[To do] Output the following data exactly.

[Input data]

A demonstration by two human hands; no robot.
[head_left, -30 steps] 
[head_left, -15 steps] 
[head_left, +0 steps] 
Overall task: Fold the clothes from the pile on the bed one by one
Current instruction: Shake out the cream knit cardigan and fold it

[Solution to this task]
A demonstration by two human hands; no robot.
[head_left, -30 steps] 
[head_left, -15 steps] 
[head_left, +0 steps] 
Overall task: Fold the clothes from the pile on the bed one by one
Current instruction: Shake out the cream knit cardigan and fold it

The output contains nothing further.